Go over the data and work out how many lines include the word "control". Give that number only.

Source data:
======

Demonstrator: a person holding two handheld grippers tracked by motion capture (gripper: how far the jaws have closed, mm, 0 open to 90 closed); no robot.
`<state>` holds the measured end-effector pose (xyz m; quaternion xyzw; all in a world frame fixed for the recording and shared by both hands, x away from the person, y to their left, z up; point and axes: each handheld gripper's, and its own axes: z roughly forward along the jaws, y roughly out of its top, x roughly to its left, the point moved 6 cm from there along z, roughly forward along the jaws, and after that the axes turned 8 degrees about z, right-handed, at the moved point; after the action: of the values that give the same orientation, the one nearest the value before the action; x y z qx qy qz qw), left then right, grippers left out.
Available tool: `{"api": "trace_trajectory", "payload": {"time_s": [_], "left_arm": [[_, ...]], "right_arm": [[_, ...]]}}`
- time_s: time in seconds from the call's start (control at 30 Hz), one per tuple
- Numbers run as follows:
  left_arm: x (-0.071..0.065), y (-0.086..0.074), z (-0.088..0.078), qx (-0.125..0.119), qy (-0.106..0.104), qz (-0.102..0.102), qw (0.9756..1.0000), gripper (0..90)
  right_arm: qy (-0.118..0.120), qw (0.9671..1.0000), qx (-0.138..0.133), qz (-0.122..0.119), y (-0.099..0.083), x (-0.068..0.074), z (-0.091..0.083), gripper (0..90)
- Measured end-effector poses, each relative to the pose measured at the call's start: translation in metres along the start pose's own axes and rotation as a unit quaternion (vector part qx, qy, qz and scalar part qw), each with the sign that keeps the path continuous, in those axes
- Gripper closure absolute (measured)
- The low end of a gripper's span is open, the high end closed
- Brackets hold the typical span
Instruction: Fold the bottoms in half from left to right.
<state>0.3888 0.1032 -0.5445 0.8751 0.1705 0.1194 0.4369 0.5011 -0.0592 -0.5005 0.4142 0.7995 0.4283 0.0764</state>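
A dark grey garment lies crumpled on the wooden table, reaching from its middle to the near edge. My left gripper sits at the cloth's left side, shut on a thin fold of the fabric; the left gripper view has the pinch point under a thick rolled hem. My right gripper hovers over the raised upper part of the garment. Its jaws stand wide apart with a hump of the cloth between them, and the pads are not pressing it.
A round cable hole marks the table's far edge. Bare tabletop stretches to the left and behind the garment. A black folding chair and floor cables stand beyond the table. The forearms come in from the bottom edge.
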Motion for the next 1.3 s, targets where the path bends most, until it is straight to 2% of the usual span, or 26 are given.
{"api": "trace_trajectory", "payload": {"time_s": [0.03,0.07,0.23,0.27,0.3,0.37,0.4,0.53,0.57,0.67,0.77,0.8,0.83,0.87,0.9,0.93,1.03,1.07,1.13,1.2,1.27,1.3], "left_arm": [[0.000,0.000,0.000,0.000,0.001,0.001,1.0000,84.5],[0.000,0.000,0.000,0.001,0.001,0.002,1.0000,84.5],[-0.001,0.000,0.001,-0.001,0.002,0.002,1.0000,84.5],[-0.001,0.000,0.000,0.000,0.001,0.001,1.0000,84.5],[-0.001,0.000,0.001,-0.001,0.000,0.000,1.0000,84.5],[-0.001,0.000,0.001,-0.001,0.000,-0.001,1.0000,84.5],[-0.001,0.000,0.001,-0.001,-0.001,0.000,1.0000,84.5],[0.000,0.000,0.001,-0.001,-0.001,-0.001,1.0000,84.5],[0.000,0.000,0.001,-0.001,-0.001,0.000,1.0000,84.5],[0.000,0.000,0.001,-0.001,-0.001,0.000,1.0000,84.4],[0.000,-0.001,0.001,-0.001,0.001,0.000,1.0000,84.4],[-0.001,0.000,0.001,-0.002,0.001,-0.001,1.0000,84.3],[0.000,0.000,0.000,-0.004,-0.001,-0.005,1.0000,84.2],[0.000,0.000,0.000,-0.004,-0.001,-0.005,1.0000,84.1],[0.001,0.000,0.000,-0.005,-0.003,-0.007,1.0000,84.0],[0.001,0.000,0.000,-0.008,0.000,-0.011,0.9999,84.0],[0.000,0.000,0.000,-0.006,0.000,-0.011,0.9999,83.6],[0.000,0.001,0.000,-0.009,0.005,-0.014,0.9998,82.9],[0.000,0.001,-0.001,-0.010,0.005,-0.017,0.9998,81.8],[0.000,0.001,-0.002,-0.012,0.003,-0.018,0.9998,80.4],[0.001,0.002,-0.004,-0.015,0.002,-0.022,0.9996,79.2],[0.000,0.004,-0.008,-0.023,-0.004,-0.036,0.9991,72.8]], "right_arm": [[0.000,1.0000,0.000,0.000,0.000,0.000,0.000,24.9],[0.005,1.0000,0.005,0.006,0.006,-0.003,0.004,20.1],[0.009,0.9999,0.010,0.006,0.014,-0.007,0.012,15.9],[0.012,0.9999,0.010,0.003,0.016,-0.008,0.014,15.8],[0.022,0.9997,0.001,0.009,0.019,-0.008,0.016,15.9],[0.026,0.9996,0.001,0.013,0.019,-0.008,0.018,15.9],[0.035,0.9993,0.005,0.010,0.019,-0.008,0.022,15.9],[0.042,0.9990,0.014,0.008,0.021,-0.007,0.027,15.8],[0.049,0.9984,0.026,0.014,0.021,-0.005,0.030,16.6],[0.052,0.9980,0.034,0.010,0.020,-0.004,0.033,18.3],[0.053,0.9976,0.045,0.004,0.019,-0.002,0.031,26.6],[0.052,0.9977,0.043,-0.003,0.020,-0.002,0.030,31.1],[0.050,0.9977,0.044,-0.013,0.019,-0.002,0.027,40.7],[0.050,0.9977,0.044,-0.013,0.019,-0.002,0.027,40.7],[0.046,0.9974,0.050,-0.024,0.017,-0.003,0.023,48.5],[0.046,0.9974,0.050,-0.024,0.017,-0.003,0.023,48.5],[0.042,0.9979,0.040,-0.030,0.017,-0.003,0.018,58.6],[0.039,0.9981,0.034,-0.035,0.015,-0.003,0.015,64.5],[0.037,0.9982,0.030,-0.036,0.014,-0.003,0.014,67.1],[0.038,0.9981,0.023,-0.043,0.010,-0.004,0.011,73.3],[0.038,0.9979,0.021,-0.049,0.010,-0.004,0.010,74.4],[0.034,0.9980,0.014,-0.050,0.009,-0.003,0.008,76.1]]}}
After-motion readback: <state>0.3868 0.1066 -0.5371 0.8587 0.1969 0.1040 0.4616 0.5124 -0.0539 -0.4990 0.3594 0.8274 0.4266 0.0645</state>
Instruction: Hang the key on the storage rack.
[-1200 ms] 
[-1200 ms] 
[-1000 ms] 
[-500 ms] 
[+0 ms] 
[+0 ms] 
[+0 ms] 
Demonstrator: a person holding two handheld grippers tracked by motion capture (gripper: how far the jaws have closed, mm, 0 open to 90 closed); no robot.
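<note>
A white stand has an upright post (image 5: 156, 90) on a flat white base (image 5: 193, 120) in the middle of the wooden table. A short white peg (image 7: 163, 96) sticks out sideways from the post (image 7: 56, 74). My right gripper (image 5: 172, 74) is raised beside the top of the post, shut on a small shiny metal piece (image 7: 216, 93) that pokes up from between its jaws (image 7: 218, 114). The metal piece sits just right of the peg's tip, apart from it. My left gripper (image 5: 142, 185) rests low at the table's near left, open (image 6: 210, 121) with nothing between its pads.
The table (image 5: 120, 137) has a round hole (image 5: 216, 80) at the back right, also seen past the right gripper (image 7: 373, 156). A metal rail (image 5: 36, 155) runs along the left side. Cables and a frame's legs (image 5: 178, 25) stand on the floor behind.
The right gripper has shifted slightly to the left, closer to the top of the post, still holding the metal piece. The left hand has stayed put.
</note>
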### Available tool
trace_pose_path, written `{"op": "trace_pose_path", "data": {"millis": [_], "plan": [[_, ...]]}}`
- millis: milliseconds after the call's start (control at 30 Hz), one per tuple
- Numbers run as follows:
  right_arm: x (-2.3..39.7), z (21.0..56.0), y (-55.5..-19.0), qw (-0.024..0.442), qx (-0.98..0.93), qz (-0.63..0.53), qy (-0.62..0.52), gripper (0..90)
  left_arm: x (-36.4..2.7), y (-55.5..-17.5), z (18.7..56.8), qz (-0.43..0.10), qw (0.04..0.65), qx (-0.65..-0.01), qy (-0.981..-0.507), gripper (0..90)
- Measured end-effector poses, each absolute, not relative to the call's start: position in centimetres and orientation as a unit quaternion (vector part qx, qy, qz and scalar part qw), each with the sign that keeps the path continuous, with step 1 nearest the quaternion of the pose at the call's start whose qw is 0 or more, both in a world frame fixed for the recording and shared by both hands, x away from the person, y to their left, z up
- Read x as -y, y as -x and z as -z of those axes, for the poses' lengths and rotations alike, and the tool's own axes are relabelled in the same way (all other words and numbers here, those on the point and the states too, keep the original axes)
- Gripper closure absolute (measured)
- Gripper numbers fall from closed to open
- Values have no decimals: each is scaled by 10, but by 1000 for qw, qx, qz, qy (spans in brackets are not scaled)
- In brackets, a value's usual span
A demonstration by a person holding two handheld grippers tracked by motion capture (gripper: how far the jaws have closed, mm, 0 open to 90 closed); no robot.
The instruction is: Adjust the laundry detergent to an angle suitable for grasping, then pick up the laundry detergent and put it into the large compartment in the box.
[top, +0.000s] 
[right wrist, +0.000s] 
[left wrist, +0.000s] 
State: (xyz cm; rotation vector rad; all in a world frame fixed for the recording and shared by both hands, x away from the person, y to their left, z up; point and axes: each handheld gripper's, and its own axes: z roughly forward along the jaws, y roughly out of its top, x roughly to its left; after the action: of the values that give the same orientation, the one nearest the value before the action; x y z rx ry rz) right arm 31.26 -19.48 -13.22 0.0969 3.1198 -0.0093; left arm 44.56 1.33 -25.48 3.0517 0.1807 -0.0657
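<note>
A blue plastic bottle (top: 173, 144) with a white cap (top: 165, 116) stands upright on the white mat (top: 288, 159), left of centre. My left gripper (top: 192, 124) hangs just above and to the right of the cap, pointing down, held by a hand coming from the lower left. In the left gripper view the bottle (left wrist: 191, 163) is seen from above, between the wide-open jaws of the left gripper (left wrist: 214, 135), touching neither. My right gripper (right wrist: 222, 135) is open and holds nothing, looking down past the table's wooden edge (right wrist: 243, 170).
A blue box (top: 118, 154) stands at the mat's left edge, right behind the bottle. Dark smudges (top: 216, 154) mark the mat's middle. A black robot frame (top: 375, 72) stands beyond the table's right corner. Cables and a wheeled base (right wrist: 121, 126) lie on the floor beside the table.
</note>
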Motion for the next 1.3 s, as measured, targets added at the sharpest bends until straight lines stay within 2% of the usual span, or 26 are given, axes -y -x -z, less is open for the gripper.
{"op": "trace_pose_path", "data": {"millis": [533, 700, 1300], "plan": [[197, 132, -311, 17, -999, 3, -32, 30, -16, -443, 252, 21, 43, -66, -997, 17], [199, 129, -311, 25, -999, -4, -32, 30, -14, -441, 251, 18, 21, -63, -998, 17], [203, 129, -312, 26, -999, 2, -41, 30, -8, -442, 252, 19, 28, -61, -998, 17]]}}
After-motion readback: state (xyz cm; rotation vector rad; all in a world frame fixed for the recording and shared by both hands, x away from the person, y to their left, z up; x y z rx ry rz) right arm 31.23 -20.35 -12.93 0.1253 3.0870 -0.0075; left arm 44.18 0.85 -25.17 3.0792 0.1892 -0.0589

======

__RESULT FOR THIS TASK__
2